WHAT IS BEING ASKED: Take each line of the data that contains the string "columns" and copy it.

DATA FOR REVIEW:
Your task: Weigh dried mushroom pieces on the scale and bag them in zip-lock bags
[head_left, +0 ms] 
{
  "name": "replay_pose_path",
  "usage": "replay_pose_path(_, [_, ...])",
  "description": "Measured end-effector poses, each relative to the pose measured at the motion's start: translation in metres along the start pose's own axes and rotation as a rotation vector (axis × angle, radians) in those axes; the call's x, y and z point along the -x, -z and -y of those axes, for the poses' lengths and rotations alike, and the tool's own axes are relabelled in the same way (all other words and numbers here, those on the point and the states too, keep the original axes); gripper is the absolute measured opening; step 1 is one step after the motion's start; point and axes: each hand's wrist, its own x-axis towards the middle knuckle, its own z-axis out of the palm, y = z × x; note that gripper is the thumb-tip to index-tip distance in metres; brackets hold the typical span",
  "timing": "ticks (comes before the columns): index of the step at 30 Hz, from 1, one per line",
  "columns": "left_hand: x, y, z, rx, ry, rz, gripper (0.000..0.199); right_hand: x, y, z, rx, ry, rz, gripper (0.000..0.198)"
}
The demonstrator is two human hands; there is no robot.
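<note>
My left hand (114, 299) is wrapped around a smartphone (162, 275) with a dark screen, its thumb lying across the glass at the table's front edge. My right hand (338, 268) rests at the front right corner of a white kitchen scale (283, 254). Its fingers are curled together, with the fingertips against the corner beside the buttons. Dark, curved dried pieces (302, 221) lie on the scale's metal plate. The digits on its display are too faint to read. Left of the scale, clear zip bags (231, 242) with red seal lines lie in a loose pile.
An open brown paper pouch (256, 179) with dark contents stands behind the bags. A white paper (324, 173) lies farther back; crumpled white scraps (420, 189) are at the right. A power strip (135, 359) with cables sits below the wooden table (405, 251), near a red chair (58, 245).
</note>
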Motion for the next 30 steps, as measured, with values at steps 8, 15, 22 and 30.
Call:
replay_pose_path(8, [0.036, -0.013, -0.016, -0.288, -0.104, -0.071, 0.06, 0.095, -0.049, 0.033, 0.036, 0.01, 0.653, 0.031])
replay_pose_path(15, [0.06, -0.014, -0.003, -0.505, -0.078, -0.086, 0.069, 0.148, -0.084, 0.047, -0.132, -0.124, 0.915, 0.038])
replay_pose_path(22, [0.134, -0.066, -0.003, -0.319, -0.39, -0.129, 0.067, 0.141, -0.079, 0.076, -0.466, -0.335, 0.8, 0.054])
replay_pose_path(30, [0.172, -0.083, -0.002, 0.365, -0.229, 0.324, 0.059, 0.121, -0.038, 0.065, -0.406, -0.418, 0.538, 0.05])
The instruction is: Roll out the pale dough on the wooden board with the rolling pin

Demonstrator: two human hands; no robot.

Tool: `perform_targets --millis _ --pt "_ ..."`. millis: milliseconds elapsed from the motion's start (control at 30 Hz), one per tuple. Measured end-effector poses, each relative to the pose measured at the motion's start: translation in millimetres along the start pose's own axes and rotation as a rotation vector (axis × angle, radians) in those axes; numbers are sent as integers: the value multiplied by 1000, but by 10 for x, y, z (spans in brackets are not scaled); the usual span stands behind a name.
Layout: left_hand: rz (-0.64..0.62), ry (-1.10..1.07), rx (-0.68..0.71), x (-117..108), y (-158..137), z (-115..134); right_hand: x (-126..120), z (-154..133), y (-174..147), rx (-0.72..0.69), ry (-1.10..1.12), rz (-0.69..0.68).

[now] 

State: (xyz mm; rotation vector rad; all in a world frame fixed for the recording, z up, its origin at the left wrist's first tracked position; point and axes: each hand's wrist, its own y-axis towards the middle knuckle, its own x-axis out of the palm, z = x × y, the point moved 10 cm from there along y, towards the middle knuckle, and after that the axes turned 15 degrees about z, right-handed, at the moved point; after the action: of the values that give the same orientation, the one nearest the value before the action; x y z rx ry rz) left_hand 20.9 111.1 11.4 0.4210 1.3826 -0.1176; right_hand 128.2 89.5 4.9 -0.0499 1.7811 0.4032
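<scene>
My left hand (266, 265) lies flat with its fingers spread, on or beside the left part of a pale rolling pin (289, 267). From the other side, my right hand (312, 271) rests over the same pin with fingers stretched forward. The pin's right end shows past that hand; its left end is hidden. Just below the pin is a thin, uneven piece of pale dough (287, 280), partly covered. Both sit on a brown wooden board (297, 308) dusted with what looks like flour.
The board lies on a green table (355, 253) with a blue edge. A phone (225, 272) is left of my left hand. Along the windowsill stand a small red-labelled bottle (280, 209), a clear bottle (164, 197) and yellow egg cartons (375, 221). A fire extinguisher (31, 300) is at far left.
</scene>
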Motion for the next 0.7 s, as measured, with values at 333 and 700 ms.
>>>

WRITTEN ANSWER:
  "timing": "ticks (comes before the columns): index of the step at 30 Hz, from 1, one per line",
  "columns": "left_hand: x, y, z, rx, ry, rz, gripper (0.000..0.199); right_hand: x, y, z, rx, ry, rz, gripper (0.000..0.198)"

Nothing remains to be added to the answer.